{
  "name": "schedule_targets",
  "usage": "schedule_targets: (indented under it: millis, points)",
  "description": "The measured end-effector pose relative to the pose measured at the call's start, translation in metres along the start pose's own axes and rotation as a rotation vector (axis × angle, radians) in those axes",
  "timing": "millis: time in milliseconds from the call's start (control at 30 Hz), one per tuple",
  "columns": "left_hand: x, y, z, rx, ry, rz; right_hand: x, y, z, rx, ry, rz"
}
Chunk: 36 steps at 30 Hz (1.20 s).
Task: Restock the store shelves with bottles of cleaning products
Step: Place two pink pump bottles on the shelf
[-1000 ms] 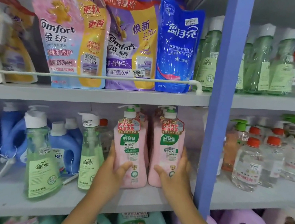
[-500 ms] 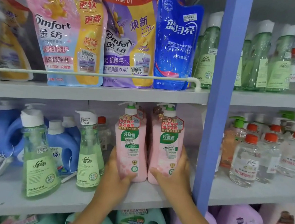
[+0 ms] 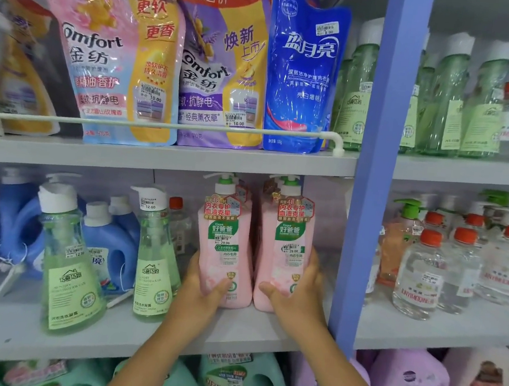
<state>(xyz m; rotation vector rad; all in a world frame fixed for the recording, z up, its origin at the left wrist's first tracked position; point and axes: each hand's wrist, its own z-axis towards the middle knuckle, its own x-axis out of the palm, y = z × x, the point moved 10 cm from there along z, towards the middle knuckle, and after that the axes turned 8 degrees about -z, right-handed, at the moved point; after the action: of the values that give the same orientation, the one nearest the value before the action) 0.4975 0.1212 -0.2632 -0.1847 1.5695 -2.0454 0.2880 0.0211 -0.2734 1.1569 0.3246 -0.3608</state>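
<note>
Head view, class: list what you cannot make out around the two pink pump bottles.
- Bottles behind the left pink bottle and right pink bottle: front pair hides them.
- Lower labels: left hand and right hand cover them.
- Small label print: too small.
- Bottom-shelf green jugs: cut off by frame edge.

Both bare forearms reach up and forward from the bottom edge, roughly parallel. Left hand (image 3: 200,292) is cupped, thumb in front, fingers wrapped behind. Right hand (image 3: 296,295) mirrors it, thumb pointing inward, fingers curled around the far side.
</note>
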Motion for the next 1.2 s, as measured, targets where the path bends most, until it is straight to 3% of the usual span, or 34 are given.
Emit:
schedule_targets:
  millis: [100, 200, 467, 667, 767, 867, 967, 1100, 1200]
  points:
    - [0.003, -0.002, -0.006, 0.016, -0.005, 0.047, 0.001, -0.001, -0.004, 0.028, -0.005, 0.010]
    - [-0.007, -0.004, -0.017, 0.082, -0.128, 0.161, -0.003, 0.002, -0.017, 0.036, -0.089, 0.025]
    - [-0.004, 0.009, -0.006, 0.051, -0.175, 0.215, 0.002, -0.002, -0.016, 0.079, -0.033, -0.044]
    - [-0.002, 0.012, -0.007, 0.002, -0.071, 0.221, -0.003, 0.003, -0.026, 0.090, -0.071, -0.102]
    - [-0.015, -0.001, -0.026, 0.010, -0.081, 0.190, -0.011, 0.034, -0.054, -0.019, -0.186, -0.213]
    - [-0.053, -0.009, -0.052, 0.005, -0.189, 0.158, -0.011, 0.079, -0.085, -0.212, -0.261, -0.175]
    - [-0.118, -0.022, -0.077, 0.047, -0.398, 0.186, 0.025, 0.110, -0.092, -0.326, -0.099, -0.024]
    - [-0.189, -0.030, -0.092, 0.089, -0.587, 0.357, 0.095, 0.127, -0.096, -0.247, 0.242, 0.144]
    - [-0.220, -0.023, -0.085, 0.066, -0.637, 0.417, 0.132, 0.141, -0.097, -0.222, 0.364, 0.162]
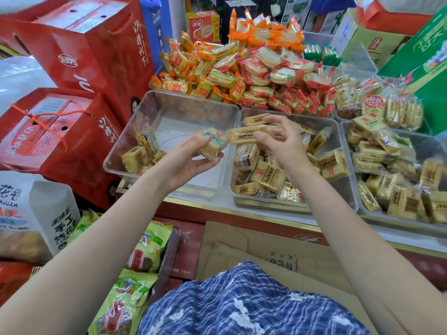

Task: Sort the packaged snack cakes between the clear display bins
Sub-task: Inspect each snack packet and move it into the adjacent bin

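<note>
L hand (186,163) grips a snack cake (212,143); R hand (278,141) pinches another pack (244,135) just beside it.

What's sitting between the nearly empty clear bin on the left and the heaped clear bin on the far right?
In the head view, a third clear plastic bin, partly filled with yellow-wrapped snack cakes, sits between the left bin and the right bin.

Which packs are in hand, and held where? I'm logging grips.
Left hand grips a snack cake by its lower end; right hand pinches a blurred second pack at its right end.
</note>
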A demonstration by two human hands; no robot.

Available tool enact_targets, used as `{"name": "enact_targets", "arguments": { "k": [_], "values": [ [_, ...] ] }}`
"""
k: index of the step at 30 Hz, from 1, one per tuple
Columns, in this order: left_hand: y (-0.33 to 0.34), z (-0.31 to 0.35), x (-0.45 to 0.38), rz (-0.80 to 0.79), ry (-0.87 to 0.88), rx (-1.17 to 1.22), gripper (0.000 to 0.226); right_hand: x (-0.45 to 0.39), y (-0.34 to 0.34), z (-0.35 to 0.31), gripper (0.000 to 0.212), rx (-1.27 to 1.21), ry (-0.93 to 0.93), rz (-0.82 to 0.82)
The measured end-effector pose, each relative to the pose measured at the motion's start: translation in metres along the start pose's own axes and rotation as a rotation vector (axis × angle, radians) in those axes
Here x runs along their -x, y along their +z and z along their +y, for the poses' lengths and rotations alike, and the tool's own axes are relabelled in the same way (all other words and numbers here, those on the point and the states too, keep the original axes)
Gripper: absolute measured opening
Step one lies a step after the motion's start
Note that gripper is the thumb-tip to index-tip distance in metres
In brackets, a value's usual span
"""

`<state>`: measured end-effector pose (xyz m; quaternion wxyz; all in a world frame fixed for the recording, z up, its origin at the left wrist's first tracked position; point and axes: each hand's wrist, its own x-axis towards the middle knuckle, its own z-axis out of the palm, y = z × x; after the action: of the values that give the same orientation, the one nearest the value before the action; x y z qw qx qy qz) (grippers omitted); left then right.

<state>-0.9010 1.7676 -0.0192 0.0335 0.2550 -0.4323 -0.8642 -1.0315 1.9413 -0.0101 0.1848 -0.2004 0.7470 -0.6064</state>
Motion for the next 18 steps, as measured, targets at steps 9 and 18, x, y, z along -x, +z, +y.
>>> {"name": "enact_targets", "arguments": {
  "k": [9,18],
  "values": [
    [0.006,-0.003,0.009,-0.060,0.010,0.031,0.037,0.012,-0.003,-0.012,0.024,-0.462,0.269,-0.006],
    [0.030,-0.012,0.011,-0.005,0.149,-0.306,0.049,0.033,-0.032,0.003,0.016,-0.390,0.211,0.081]
  ]
}}
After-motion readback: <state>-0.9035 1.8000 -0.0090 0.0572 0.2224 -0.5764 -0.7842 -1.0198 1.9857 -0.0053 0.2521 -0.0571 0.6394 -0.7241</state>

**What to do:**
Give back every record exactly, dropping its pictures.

**Output:**
{
  "name": "schedule_targets",
  "usage": "schedule_targets: (indented under it: millis, points)",
  "description": "The measured end-effector pose relative to the pose measured at the call's start, translation in metres along the start pose's own axes and rotation as a rotation vector (axis × angle, radians) in those axes",
  "timing": "millis: time in milliseconds from the call's start (control at 30 Hz), one per tuple",
  "columns": "left_hand: x, y, z, rx, ry, rz; right_hand: x, y, z, rx, ry, rz"
}
Chunk: 36 steps at 30 Hz (1.20 s).
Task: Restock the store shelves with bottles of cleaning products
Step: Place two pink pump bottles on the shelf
[-1000 ms] 
[-500 ms] 
[+0 ms] 
<state>(xyz m; rotation vector rad; all in a world frame fixed for the recording, z up, its origin at the left wrist's first tracked position; point and axes: each hand's wrist, its own z-axis towards the middle knuckle, its own x-axis out of the palm, y = z × x, the point moved 10 cm from there along z, towards the middle knuckle, and after that the axes turned 8 degrees about -z, right-handed, at the moved point; after the action: of the values that give the same orientation, the one nearest the value before the action) 0.4975 0.1212 -0.2632 -0.1847 1.5695 -2.0454 0.2880 0.0211 -0.2734 1.1569 0.3246 -0.3608</state>
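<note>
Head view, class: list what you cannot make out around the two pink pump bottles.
- Bottles behind the left pink bottle and right pink bottle: front pair hides them.
- Lower labels: left hand and right hand cover them.
- Small label print: too small.
- Bottom-shelf green jugs: cut off by frame edge.

Both bare forearms reach up and forward from the bottom edge, roughly parallel. Left hand (image 3: 200,292) is cupped, thumb in front, fingers wrapped behind. Right hand (image 3: 296,295) mirrors it, thumb pointing inward, fingers curled around the far side.
</note>
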Motion for the next 1.2 s, as measured, targets where the path bends most, until it is straight to 3% of the usual span, or 34 are given.
Emit:
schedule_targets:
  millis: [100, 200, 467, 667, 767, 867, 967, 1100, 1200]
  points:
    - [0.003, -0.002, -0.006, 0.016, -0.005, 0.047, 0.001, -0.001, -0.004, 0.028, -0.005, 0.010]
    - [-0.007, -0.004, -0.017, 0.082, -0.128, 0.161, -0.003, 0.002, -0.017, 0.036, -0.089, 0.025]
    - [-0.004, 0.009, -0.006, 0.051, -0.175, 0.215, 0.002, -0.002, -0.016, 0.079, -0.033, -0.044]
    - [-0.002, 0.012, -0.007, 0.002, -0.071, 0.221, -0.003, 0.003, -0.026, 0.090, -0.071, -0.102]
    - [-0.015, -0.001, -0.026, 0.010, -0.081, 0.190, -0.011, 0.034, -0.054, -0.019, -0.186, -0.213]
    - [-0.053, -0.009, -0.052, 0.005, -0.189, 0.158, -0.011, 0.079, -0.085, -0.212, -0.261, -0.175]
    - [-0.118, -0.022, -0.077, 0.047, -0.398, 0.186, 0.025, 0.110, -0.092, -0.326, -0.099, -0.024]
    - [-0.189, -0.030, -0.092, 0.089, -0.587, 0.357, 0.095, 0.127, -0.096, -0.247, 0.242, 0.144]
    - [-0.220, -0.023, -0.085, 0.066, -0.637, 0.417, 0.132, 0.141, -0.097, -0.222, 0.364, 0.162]

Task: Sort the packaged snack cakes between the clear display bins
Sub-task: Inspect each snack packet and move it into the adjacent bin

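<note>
L hand (186,163) grips a snack cake (212,143); R hand (278,141) pinches another pack (244,135) just beside it.

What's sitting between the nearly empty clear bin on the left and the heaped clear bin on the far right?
In the head view, a third clear plastic bin, partly filled with yellow-wrapped snack cakes, sits between the left bin and the right bin.

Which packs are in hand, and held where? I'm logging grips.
Left hand grips a snack cake by its lower end; right hand pinches a blurred second pack at its right end.
</note>
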A demonstration by two human hands; no robot.

Available tool enact_targets, used as `{"name": "enact_targets", "arguments": { "k": [_], "values": [ [_, ...] ] }}`
"""
k: index of the step at 30 Hz, from 1, one per tuple
Columns, in this order: left_hand: y (-0.33 to 0.34), z (-0.31 to 0.35), x (-0.45 to 0.38), rz (-0.80 to 0.79), ry (-0.87 to 0.88), rx (-1.17 to 1.22), gripper (0.000 to 0.226); right_hand: x (-0.45 to 0.39), y (-0.34 to 0.34), z (-0.35 to 0.31), gripper (0.000 to 0.212), rx (-1.27 to 1.21), ry (-0.93 to 0.93), rz (-0.82 to 0.82)
The measured end-effector pose, each relative to the pose measured at the motion's start: translation in metres along the start pose's own axes and rotation as a rotation vector (axis × angle, radians) in those axes
Here x runs along their -x, y along their +z and z along their +y, for the poses' lengths and rotations alike, and the tool's own axes are relabelled in the same way (all other words and numbers here, those on the point and the states too, keep the original axes)
Gripper: absolute measured opening
Step one lies a step after the motion's start
Note that gripper is the thumb-tip to index-tip distance in metres
In brackets, a value's usual span
"""

`<state>`: measured end-effector pose (xyz m; quaternion wxyz; all in a world frame fixed for the recording, z up, its origin at the left wrist's first tracked position; point and axes: each hand's wrist, its own x-axis towards the middle knuckle, its own z-axis out of the palm, y = z × x; after the action: of the values that give the same orientation, the one nearest the value before the action; x y z qw qx qy qz) (grippers omitted); left then right.

<state>-0.9010 1.7676 -0.0192 0.0335 0.2550 -0.4323 -0.8642 -1.0315 1.9413 -0.0101 0.1848 -0.2004 0.7470 -0.6064</state>
Motion for the next 18 steps, as measured, targets at steps 9 and 18, x, y, z along -x, +z, +y.
>>> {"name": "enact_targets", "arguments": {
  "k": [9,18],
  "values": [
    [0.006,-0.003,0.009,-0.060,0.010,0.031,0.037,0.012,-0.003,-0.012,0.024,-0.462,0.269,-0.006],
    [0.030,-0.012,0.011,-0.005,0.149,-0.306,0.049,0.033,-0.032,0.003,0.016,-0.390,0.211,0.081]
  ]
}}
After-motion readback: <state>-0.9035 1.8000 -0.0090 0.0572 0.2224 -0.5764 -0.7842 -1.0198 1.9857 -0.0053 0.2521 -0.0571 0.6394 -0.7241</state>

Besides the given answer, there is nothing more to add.